▸ **HOW TO COMPLETE THIS TASK**
Each line of the data must reappear exactly in your answer, with no images included.

▸ **RECORDS FOR THE EXERCISE**
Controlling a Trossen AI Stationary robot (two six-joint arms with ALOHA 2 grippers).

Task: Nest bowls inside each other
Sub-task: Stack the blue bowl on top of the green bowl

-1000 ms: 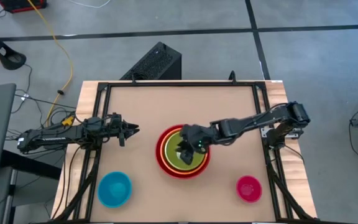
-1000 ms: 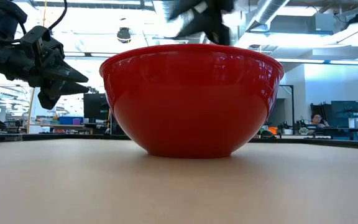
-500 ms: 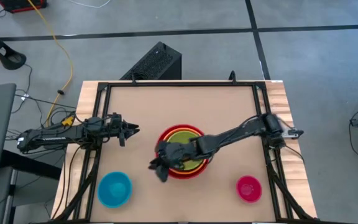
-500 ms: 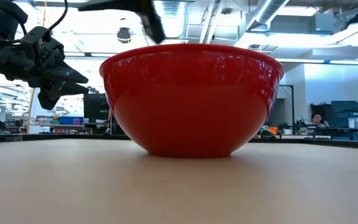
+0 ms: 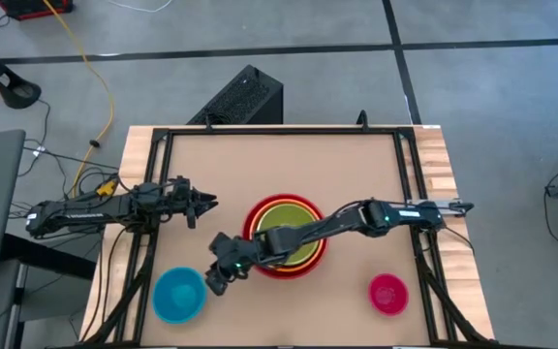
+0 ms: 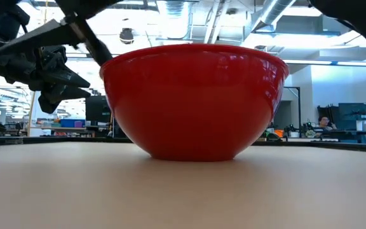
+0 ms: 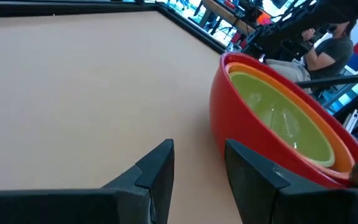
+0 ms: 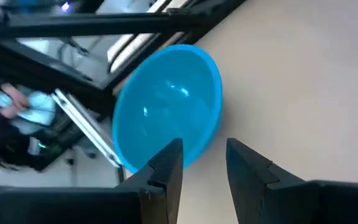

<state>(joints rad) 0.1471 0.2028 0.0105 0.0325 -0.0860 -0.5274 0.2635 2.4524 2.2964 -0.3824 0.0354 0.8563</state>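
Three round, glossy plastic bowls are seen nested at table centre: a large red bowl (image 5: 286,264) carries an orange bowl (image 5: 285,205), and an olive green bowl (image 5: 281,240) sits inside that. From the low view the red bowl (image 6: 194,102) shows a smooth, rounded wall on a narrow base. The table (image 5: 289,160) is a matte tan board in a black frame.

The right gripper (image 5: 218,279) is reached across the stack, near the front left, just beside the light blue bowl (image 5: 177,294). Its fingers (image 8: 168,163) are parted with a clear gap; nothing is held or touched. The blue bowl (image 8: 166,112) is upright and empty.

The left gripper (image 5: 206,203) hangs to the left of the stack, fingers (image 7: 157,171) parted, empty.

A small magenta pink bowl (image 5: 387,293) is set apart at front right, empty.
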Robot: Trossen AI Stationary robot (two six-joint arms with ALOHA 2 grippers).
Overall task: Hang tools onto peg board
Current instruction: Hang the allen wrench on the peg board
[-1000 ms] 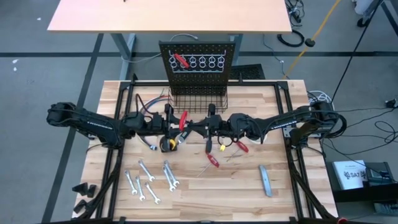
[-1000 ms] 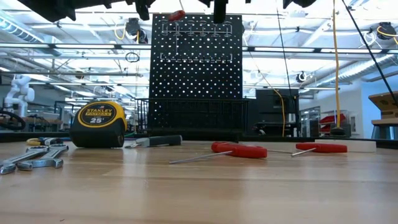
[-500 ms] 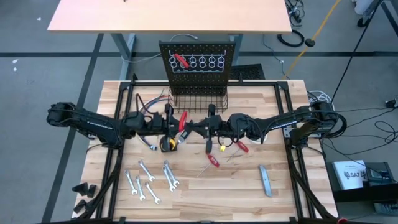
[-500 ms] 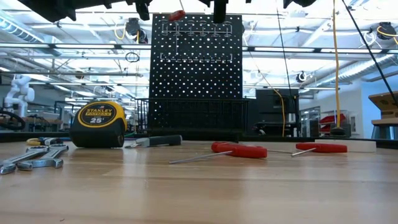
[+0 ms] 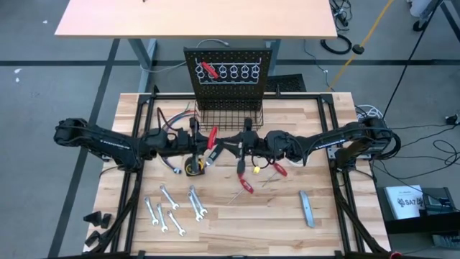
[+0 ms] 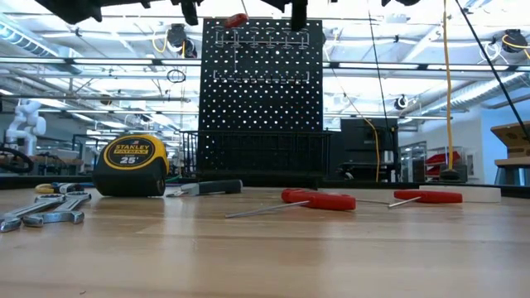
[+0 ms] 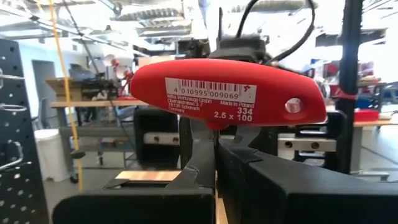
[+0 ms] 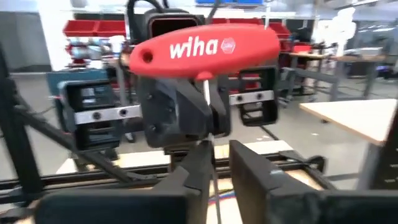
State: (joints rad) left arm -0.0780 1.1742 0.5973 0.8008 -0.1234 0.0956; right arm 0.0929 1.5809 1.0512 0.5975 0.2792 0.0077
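Because its thin shaft is the only part slim enough to pinch, the red T-handle key point(image 7: 227, 93) is held by that shaft, upright, with the crossbar handle above the fingers. The left gripper point(image 7: 216, 149) is clamped shut on the shaft just under the handle, which leaves the handle free and the lower shaft exposed. The right gripper point(image 8: 217, 155) faces it from the other side, its jaws standing slightly apart with the shaft running between them, so it surrounds the key without pinching it. The two seem to be passing the key from one to the other, and on this reading the left now carries it alone. From above, the pair meet over the middle of the table point(image 5: 330, 216), in front of the wire basket point(image 5: 230, 115) at the foot of the peg board point(image 5: 230, 54). The key is therefore in the air, near the board but not on it. One red tool point(image 5: 208, 70) already sits in the leftmost ring of the board's row; the other rings look empty. A grip high on the shaft probably suits the next step, since the shaft's free end could drop through a ring and the handle catch on it. Other tools lie on the table: the tape measure point(image 6: 131, 165) below the left gripper, wrenches point(image 5: 172, 208) to the front left, two red drivers point(image 6: 319, 199) under the right arm, and a grey bar point(image 5: 306, 208) to the front right.
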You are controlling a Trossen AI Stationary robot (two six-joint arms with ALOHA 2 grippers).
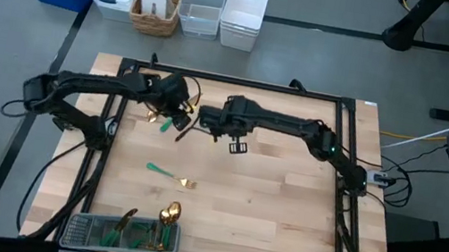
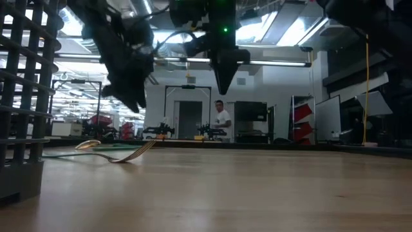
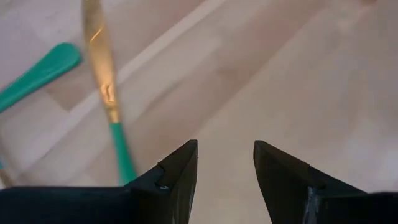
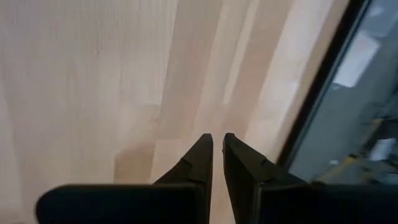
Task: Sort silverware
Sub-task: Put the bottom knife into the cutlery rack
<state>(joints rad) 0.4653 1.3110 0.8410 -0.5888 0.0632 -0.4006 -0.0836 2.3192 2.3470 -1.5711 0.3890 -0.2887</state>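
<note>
From above, I see the left claw point(image 1: 176, 98) near loose silverware point(image 1: 173, 122) at the far tabletop point(image 1: 284, 208); one fork point(image 1: 170, 175) lies mid-table, well apart from the mesh tray point(image 1: 121, 234) at the near edge. Low view: that fork point(image 2: 116, 153) lies flat. Left wrist view: fingers point(image 3: 177, 171) parted beside a knife point(image 3: 107, 93). Right wrist view: right claw point(image 4: 217, 149) nearly closed, empty.

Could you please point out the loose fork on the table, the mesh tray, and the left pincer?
fork point(image 1: 170, 174), high view, on its teal handle near the middle.
mesh tray point(image 1: 77, 229), high view, on the bare left compartment.
left pincer point(image 3: 225, 163), left wrist view, midway between its open fingertips.
</note>
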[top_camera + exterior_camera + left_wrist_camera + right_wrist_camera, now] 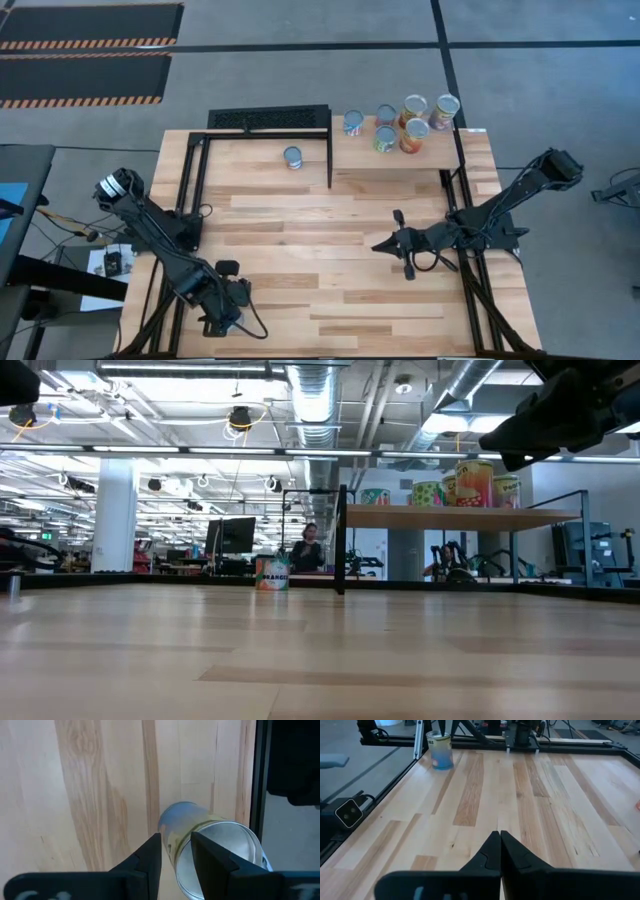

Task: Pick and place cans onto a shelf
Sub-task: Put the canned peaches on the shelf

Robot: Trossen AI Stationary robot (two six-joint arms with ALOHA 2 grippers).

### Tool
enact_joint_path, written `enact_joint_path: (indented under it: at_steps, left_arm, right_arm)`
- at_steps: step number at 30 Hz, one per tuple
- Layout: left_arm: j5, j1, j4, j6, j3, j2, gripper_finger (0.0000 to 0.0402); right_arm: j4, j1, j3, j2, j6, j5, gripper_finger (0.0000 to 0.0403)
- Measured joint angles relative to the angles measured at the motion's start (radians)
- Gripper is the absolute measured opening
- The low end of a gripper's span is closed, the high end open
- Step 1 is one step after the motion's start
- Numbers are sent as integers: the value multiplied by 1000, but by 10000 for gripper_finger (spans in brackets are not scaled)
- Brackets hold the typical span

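Several cans (400, 125) stand upright on the raised wooden shelf (395, 158) at the table's far right; they also show in the low view (460, 485). One can (293, 157) stands alone on the table left of the shelf. Another can (175, 827), with a blue and yellow label and a silvery top, stands near the table's near left corner (440, 751). My left gripper (176, 852) hangs right over it pointing down, its fingers a little apart and narrower than the can. My right gripper (378, 245) is shut and empty above the table's middle right. My left gripper's fingers (202, 855) stand over the silvery top (225, 850) of the blue and yellow can, coming from above. I cannot tell whether they touch it. The can stands upright on the table.
A black frame (268, 118) lies at the table's far edge beside the shelf. Black rails (192, 180) run along the left and right sides. Bare wood (320, 240) lies between the two arms. A person (310, 545) shows far off in the room.
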Motion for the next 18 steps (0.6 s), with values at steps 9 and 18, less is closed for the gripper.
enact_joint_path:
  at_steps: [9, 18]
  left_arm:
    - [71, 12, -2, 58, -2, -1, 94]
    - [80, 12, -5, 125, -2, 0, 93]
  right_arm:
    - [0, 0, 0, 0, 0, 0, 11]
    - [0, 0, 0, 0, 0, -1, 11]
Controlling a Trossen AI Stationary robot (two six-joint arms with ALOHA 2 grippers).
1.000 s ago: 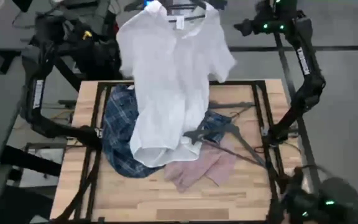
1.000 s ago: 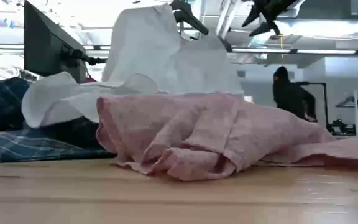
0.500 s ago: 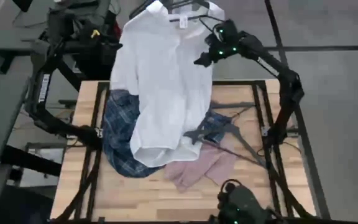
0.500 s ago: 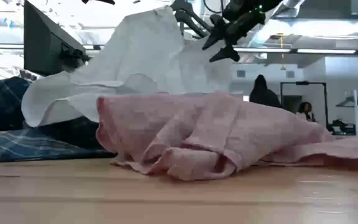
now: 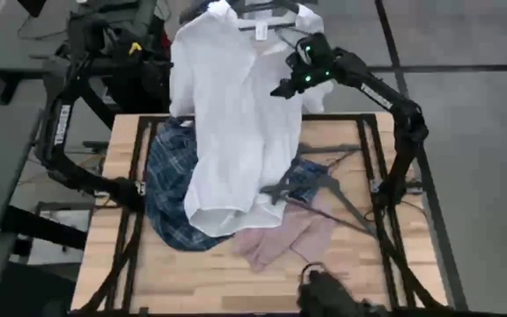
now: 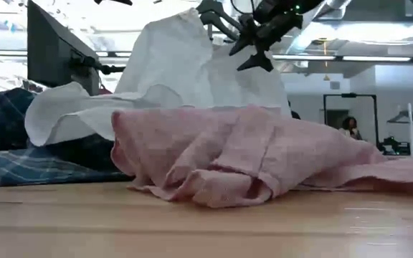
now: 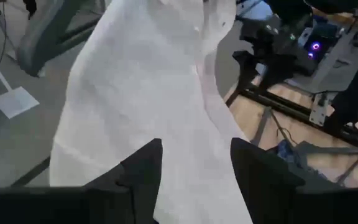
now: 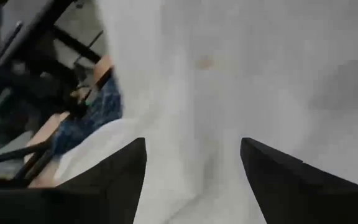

▸ **WRITTEN SOLUTION**
Controlling a Trossen AI Stationary robot (two six-joint arms with ALOHA 2 grippers).

Task: Nest bowls inside each other
Sub-task: Stack the blue bowl on top of the green bowl

-1000 ms: 
-1000 ms: 
-500 ms: 
-500 ms: 
+0 ms: 
+0 ms: 
+0 ms: 
+0 ms: 

<state>(joints rad) 0.1471 0.2028 0.0105 0.0325 -0.0860 -0.5274 0.2635 2.4524 2.2964 -0.3824 0.0354 0.8563</state>
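Three round, glossy plastic bowls are seen nested at table centre: a large red bowl (image 5: 286,264) carries an orange bowl (image 5: 285,205), and an olive green bowl (image 5: 281,240) sits inside that. From the low view the red bowl (image 6: 194,102) shows a smooth, rounded wall on a narrow base. The table (image 5: 289,160) is a matte tan board in a black frame.

The right gripper (image 5: 218,279) is reached across the stack, near the front left, just beside the light blue bowl (image 5: 177,294). Its fingers (image 8: 168,163) are parted with a clear gap; nothing is held or touched. The blue bowl (image 8: 166,112) is upright and empty.

The left gripper (image 5: 206,203) hangs to the left of the stack, fingers (image 7: 157,171) parted, empty.

A small magenta pink bowl (image 5: 387,293) is set apart at front right, empty.
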Robot: Trossen AI Stationary robot (two six-joint arms with ALOHA 2 grippers).
Overall task: Hang tools onto peg board
Current instruction: Hang the allen wrench on the peg board
[-1000 ms] 
[-1000 ms] 
[-500 ms] 
[-500 ms] 
[+0 ms] 
[+0 ms] 
[+0 ms] 
[+0 ms] 
State: (joints rad) left arm -0.0780 1.1742 0.5973 0.8008 -0.1234 0.0956; right arm 0.0929 1.5809 1.0512 0.5975 0.2792 0.0077
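Because its thin shaft is the only part slim enough to pinch, the red T-handle key point(image 7: 227, 93) is held by that shaft, upright, with the crossbar handle above the fingers. The left gripper point(image 7: 216, 149) is clamped shut on the shaft just under the handle, which leaves the handle free and the lower shaft exposed. The right gripper point(image 8: 217, 155) faces it from the other side, its jaws standing slightly apart with the shaft running between them, so it surrounds the key without pinching it. The two seem to be passing the key from one to the other, and on this reading the left now carries it alone. From above, the pair meet over the middle of the table point(image 5: 330, 216), in front of the wire basket point(image 5: 230, 115) at the foot of the peg board point(image 5: 230, 54). The key is therefore in the air, near the board but not on it. One red tool point(image 5: 208, 70) already sits in the leftmost ring of the board's row; the other rings look empty. A grip high on the shaft probably suits the next step, since the shaft's free end could drop through a ring and the handle catch on it. Other tools lie on the table: the tape measure point(image 6: 131, 165) below the left gripper, wrenches point(image 5: 172, 208) to the front left, two red drivers point(image 6: 319, 199) under the right arm, and a grey bar point(image 5: 306, 208) to the front right.
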You are controlling a Trossen AI Stationary robot (two six-joint arms with ALOHA 2 grippers).
Task: Sort silverware
Sub-task: Put the bottom knife into the cutlery rack
<state>(joints rad) 0.4653 1.3110 0.8410 -0.5888 0.0632 -0.4006 -0.0836 2.3192 2.3470 -1.5711 0.3890 -0.2887</state>
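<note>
From above, I see the left claw point(image 1: 176, 98) near loose silverware point(image 1: 173, 122) at the far tabletop point(image 1: 284, 208); one fork point(image 1: 170, 175) lies mid-table, well apart from the mesh tray point(image 1: 121, 234) at the near edge. Low view: that fork point(image 2: 116, 153) lies flat. Left wrist view: fingers point(image 3: 177, 171) parted beside a knife point(image 3: 107, 93). Right wrist view: right claw point(image 4: 217, 149) nearly closed, empty.

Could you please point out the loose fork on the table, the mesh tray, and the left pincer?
fork point(image 1: 170, 174), high view, on its teal handle near the middle.
mesh tray point(image 1: 77, 229), high view, on the bare left compartment.
left pincer point(image 3: 225, 163), left wrist view, midway between its open fingertips.
</note>
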[top_camera + exterior_camera + left_wrist_camera + right_wrist_camera, now] 

Task: Pick and place cans onto a shelf
Sub-task: Put the canned peaches on the shelf

Robot: Trossen AI Stationary robot (two six-joint arms with ALOHA 2 grippers).

### Tool
enact_joint_path, written `enact_joint_path: (indented under it: at_steps, left_arm, right_arm)`
- at_steps: step number at 30 Hz, one per tuple
- Layout: left_arm: j5, j1, j4, j6, j3, j2, gripper_finger (0.0000 to 0.0402); right_arm: j4, j1, j3, j2, j6, j5, gripper_finger (0.0000 to 0.0403)
- Measured joint angles relative to the angles measured at the motion's start (radians)
- Gripper is the absolute measured opening
- The low end of a gripper's span is closed, the high end open
- Step 1 is one step after the motion's start
- Numbers are sent as integers: the value multiplied by 1000, but by 10000 for gripper_finger (spans in brackets are not scaled)
- Brackets hold the typical span

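Several cans (400, 125) stand upright on the raised wooden shelf (395, 158) at the table's far right; they also show in the low view (460, 485). One can (293, 157) stands alone on the table left of the shelf. Another can (175, 827), with a blue and yellow label and a silvery top, stands near the table's near left corner (440, 751). My left gripper (176, 852) hangs right over it pointing down, its fingers a little apart and narrower than the can. My right gripper (378, 245) is shut and empty above the table's middle right. My left gripper's fingers (202, 855) stand over the silvery top (225, 850) of the blue and yellow can, coming from above. I cannot tell whether they touch it. The can stands upright on the table.
A black frame (268, 118) lies at the table's far edge beside the shelf. Black rails (192, 180) run along the left and right sides. Bare wood (320, 240) lies between the two arms. A person (310, 545) shows far off in the room.
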Motion for the next 18 steps (0.6 s), with values at steps 9 and 18, less is closed for the gripper.
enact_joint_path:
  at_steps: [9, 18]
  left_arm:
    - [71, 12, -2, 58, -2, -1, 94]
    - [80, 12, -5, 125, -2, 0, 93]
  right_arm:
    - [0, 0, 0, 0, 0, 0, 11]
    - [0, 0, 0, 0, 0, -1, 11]
Controlling a Trossen AI Stationary robot (two six-joint arms with ALOHA 2 grippers).
1.000 s ago: 
1.000 s ago: 
0.500 s ago: 
0.500 s ago: 
now: 
now: 
now: 
now: 

This answer requires nothing else.